From “You Don’t Have to Dance for Them: Lucky”:
Narcs drive many people underground – afraid to have any kind of online presence for fear of how the Ns in their lives will use it against them.
Everyday, another great blog shuts down, disappears, closes up shop. There are many reasons for this, one of which may be acceptance and moving on, but my gut tells me it’s mostly fear….
I feel strong and truthful to keep blogging, keep telling it how I see it, keep breaking silences inside myself one by one, even knowing that my FOO can read anytime. I will not dance for them….

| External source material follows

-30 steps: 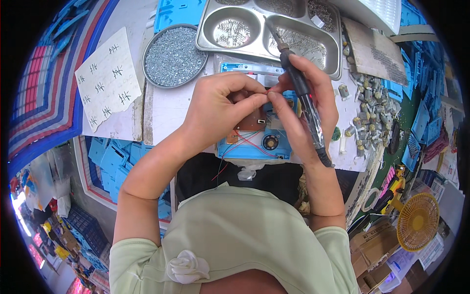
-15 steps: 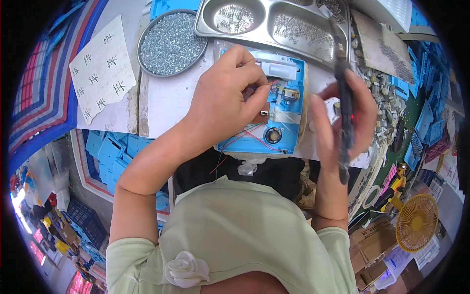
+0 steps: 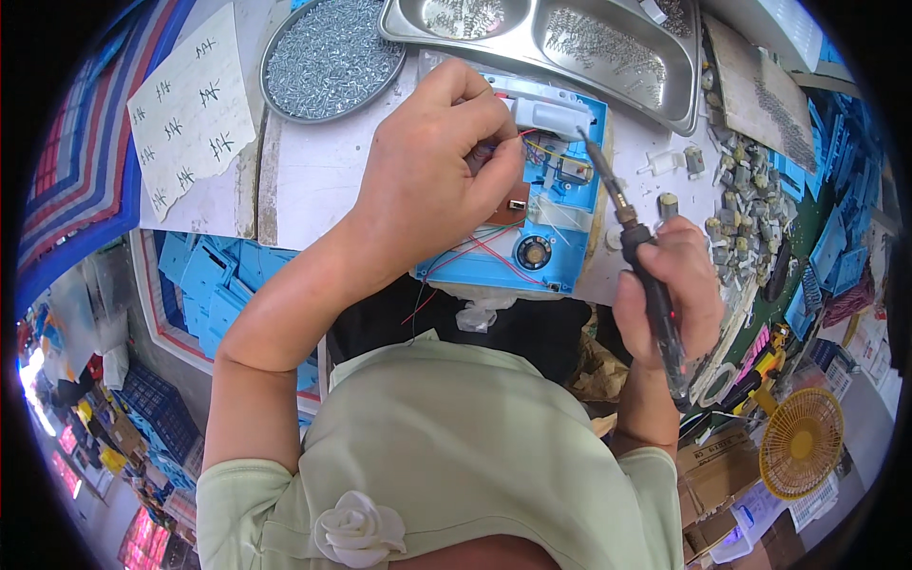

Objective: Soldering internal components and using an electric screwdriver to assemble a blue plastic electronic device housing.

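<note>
Best steady the left hand (image 3: pixel 427 157), apparently pinching red wire (image 3: pixel 528 132) over the blue casing (image 3: pixel 494 272), while the right hand (image 3: pixel 686 285) grips the soldering iron (image 3: pixel 655 296).

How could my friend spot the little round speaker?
On the white table, find the open blue plastic case, partly covered by the left hand. Look along its edge nearest the person's body, just below the brown board. The speaker is the dark-rimmed circle there; the small motor farther up is boxy instead.
</note>
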`<state>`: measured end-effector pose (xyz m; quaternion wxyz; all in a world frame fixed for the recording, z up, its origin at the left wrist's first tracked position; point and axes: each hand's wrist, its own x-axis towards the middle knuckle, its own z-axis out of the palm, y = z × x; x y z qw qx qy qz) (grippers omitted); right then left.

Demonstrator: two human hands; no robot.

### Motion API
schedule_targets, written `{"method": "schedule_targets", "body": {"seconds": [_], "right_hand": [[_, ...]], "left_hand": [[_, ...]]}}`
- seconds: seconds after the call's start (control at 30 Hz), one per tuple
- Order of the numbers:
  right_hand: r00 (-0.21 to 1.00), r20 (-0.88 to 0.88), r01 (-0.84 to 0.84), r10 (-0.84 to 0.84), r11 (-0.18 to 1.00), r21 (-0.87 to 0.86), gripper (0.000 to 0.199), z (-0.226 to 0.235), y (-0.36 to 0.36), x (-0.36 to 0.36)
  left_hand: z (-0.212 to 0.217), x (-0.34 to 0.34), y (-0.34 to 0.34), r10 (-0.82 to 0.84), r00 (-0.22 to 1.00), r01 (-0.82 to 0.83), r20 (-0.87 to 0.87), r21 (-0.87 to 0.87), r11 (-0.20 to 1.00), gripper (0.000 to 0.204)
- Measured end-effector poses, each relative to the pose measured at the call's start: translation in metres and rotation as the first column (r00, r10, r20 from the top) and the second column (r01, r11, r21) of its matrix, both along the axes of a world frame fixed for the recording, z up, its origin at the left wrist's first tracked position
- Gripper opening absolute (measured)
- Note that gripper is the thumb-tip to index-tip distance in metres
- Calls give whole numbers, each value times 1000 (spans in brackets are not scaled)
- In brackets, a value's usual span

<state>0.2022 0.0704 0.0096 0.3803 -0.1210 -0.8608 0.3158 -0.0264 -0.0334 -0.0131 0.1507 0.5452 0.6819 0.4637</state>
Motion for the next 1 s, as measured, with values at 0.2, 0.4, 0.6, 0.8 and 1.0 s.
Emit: {"method": "schedule_targets", "body": {"seconds": [0.2, 0.4, 0.6, 0.8, 1.0], "right_hand": [[997, 59, -61, 58, 997, 40, 36, -3, -3, -9], [996, 51, -77, 74, 996, 45, 39, -5, -4, -15], [996, 63, -72, 69, 996, 58, 39, -5, -4, -15], [996, 73, -58, 54, 997, 55, 38, -4, -6, -15], [996, 77, -57, 51, 995, 77, 39, -6, -4, -16]], "left_hand": [[-2, 2, -1, 19, 1000, -19, -8, 3, 1000, 4], [-3, 1, 0, 10, 1000, -10, -7, 10, 1000, 5], [0, 2, -2, 11, 1000, -12, 16, 20, 1000, 5], [-1, 2, -2, 8, 999, -9, 36, 4, 1000, 5], [-2, 3, -2, 18, 998, -18, 60, -9, 1000, 4]]}}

The shock of knowing everything I wrote here was read by my family took a while to register….
I’ve grown comfortable with it. In the end, I am who I am, this blog is my place to talk and think out loud and be myself. Take it or leave it. Read it or dismiss it. Respect it or call it fiction –that’s not why I’m here. Everyone has a right to their opinion.
One commenter wrote that she “had a brief scare” when she thought her brother found her blog, but she decided to be like Upsi and say, “Screw you!” and not give up her confidence and true self.

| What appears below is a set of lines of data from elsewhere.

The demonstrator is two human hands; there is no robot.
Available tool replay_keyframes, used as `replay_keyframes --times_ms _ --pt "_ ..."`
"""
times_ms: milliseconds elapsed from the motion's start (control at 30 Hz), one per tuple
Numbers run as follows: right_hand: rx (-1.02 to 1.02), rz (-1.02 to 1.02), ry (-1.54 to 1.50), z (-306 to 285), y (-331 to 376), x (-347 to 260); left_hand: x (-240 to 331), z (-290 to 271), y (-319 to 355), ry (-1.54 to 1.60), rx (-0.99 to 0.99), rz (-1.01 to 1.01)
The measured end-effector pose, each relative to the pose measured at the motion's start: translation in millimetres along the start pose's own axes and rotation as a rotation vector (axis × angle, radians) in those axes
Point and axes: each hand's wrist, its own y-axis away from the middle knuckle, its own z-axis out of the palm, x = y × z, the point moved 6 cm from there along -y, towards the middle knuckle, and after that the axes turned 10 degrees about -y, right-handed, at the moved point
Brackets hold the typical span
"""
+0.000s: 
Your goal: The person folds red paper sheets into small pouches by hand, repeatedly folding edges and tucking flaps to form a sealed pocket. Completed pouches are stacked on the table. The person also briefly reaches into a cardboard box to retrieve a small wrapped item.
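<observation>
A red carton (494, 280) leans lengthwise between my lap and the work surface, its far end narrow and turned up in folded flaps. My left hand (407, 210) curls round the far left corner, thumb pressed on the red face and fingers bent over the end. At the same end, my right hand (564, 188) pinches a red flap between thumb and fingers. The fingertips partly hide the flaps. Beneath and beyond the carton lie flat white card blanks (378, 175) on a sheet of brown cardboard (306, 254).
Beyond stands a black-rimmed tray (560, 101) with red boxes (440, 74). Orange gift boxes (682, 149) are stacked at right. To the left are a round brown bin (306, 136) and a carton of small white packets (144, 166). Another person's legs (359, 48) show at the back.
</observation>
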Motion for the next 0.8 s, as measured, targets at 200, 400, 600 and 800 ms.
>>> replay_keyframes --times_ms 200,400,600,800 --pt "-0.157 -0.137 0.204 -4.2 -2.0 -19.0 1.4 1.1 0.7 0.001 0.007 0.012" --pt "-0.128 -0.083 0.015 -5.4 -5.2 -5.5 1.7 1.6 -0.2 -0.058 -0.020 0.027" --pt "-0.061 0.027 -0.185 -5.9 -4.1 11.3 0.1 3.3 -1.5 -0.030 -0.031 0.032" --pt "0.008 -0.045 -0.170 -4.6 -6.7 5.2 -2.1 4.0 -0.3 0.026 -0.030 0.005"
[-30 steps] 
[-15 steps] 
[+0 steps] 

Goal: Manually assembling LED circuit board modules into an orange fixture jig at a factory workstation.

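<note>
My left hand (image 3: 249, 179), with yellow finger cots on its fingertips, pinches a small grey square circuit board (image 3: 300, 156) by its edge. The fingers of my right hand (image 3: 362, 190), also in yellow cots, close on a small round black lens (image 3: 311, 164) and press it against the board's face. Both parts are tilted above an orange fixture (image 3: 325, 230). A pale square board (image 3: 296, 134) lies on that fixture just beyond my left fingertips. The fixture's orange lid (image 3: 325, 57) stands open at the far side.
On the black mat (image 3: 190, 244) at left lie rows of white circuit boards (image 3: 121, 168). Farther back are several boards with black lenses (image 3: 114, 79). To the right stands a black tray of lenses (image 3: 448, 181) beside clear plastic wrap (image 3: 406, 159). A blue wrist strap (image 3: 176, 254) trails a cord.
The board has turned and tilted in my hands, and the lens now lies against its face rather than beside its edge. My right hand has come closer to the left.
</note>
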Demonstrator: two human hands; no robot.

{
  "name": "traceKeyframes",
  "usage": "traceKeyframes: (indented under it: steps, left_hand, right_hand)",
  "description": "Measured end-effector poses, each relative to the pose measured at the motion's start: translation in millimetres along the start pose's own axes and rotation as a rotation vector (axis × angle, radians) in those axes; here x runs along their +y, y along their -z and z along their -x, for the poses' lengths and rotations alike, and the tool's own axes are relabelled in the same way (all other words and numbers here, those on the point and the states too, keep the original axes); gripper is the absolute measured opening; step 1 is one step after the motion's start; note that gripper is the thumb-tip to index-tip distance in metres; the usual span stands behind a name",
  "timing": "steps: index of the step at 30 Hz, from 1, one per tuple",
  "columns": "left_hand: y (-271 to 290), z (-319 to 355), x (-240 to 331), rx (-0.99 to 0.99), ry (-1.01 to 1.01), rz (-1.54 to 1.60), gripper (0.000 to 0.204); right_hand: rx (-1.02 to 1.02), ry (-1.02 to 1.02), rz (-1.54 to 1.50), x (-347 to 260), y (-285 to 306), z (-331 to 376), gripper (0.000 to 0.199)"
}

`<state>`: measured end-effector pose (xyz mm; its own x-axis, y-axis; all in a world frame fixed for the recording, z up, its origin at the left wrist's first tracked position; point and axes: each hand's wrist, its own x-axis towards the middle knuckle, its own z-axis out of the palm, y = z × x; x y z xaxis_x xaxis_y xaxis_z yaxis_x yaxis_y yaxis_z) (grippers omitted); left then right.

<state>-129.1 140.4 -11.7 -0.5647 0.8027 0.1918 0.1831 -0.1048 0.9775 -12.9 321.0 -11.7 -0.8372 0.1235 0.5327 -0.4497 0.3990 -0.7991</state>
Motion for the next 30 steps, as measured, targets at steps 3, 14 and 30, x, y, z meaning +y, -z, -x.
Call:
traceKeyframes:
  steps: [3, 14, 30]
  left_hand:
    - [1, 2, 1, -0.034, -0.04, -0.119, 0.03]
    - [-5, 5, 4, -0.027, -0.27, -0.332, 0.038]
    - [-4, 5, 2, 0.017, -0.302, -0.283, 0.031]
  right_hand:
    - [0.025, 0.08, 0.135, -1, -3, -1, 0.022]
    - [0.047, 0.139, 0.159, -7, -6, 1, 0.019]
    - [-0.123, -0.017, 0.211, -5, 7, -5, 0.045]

Same here….When my narcs first found my blog, at first I hoped they would finally understand me and stop blaming me for the end of the friendship with them.
Then as silence reigned, but they kept checking (3-4 times a day), I began to fear. Then they turned menacing, actually threatened to sue, thwarted all my attempts to block them, began reading it constantly.
I was scared for a while–but now I’ve thrown open the blockers and let them back in. I know they’re still checking, and may try to use my words against me, yet I blog anyway.
It’s a chance to finally have my own voice, to say what I want to say, to them and about them. If they don’t like it, then tough. They can’t sue me over this! There are no real names and there are no lies/deliberate falsehoods.
As another commenter put it in Upsi’s post “Proof“:
It’s amazing how your mom’s friend and her daughter continue to gloss over the fact that it was your mom who went out of her way to go online and find your blog – your own online diary.
She read your DIARY – your private thoughts and feelings–and then shared them with anyone and everyone! They keep accusing you of somehow ‘torturing’ your mom and yet if she wasn’t so intrusive, she wouldn’t even know your words were out there!